だからテラさんは私たちにとって、結びの神でもあるんです」
綿貫がそう言って、香織を見ると彼女も笑顔で頷いた。
「そうでしたか……」
それを聞いた博美の目に涙があふれる。
「すいません、悲しませてしまいましたか?」
それを見て慌ててそう言う綿貫に、博美は頭を振った。
「いいえ……本当に嬉しいんです。寺内の死が私の知らないところでこんなにも祝されていたなんて思ってもいなかったものですから。お知らせくださってありがとうございます。
どうかこれからもお幸せに」
「いや、本当のことですから。そんなに感激してもらうと、逆に照れます」
博美の予想外の反応に、綿貫は頭を掻きながらそう答えた。

 【一粒の麦も地に落ちて死ななければ、それは一粒のまま。
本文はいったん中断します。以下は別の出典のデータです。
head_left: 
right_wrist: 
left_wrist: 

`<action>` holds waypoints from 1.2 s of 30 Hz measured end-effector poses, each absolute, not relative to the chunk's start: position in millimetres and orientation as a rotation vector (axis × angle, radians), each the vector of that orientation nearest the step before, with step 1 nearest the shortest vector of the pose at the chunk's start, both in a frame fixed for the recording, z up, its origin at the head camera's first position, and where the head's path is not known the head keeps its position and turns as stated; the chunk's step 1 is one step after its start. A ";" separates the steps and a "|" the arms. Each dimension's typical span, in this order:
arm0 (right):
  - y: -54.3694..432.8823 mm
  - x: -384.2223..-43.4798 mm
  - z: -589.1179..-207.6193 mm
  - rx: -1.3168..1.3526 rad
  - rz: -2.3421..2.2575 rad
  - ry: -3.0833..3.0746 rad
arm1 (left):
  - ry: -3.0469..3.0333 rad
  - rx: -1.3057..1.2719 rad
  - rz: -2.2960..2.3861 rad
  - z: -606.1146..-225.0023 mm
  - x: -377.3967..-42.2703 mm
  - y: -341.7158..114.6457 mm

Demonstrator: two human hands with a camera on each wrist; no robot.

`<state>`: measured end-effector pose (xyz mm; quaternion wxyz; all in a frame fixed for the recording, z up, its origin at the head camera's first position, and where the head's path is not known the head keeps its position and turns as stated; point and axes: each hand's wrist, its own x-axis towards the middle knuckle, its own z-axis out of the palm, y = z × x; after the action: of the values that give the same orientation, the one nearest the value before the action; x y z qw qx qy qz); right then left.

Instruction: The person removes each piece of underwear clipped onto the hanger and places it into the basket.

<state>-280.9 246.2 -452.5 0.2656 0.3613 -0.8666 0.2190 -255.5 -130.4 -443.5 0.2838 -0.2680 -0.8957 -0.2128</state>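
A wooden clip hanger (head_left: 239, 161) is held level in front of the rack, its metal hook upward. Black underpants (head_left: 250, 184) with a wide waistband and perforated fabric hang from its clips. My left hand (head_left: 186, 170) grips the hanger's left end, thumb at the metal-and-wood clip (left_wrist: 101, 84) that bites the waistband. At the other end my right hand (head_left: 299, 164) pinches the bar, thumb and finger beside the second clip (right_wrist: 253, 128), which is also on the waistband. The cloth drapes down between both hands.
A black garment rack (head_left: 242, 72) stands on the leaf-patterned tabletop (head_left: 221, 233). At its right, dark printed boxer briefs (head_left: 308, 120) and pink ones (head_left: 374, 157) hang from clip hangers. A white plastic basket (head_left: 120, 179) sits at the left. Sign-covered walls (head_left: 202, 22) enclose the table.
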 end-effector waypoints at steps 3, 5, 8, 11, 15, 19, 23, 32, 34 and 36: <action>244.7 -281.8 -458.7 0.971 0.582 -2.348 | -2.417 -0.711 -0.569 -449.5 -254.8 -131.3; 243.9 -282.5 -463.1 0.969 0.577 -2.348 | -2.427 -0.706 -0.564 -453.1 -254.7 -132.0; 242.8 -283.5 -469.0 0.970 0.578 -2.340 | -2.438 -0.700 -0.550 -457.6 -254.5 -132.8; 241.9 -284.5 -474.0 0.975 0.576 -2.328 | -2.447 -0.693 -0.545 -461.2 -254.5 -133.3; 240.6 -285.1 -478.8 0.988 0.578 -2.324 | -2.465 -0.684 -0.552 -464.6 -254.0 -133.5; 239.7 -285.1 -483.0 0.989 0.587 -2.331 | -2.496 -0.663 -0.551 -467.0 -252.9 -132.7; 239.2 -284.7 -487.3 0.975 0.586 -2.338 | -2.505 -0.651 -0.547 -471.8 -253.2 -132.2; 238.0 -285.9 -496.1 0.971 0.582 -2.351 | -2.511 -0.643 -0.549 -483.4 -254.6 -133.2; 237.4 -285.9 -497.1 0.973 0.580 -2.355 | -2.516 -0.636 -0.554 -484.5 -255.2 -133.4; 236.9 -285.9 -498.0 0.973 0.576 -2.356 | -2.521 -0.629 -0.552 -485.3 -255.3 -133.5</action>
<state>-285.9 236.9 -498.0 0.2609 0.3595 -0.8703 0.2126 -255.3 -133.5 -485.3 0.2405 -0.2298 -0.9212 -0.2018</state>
しかし、ひとたび地に蒔かれて大地に根付けば、それは30倍・60倍・100倍の実りとなる】
 すべては御心だった。そして、死してなお、この様な大きな実を結ばせた衛を心底誇らしいと思った。
 私もまた、その生すべてで主を立証したい。そして、胸を張って衛の待つ天に凱旋するのだ。と博美は気持ちを新たにした。